What is expected: For this exercise, restate word for word only the lines from the first line of the data to the line containing "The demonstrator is".

--- Source data Enclosed Below ---

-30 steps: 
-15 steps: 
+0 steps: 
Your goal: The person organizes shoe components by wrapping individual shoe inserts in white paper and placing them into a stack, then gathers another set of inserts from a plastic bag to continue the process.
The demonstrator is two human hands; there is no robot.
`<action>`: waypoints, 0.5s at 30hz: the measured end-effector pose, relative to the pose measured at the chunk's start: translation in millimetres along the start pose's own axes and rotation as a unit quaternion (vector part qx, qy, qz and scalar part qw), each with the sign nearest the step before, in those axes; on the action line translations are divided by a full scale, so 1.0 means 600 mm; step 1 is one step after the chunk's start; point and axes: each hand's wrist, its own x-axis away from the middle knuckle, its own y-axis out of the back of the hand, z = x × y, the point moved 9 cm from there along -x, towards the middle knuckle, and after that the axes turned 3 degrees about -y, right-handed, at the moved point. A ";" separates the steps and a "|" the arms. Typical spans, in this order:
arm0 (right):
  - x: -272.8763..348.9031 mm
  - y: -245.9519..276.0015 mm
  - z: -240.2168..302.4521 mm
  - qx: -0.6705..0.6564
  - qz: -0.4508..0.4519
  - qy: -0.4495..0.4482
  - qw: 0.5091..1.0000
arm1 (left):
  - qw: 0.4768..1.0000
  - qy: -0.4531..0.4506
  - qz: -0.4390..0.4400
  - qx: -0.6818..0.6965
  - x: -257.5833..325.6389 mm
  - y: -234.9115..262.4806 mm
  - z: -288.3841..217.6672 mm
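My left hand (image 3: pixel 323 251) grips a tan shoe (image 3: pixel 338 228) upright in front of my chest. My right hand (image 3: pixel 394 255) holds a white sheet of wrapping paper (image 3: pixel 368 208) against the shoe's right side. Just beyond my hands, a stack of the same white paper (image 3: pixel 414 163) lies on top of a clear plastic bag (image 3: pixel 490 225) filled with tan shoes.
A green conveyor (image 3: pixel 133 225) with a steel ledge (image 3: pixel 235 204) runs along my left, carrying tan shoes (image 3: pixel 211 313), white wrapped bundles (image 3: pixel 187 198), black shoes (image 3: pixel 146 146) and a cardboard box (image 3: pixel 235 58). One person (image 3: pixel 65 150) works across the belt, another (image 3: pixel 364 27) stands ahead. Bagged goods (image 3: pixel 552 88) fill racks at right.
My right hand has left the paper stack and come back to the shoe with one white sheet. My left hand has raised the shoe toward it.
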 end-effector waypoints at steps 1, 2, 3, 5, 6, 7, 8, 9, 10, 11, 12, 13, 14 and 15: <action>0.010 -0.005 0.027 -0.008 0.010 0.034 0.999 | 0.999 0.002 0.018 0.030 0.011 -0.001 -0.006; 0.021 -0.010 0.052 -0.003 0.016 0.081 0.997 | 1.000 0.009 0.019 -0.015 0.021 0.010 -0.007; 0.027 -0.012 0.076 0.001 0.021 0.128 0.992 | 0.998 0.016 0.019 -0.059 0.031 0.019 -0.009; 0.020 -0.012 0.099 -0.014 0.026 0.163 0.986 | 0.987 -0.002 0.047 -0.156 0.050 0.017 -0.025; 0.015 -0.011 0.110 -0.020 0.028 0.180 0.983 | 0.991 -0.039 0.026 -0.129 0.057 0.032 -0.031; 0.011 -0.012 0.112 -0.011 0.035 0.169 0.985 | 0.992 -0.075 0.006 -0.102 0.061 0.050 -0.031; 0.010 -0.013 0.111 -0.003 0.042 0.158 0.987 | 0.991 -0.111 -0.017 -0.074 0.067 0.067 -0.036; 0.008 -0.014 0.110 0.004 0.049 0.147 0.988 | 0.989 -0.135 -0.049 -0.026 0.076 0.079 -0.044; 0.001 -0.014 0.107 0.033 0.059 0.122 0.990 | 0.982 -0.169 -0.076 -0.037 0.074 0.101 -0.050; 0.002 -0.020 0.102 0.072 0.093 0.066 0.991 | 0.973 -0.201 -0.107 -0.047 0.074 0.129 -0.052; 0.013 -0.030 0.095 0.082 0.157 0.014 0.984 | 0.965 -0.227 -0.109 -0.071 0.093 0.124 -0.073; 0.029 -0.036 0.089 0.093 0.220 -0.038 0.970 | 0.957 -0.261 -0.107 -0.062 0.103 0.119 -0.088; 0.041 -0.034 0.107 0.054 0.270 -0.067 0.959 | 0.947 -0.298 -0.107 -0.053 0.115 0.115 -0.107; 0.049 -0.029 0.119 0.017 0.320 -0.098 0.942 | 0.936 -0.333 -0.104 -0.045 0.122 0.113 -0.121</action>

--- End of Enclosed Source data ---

Result:
-30 steps: 
-15 steps: 
+0 steps: 
Your goal: The person organizes shoe components by wrapping individual shoe inserts in white paper and placing them into a stack, then gathers another set of inserts from a plastic bag to continue the process.
The demonstrator is two human hands; there is no robot.

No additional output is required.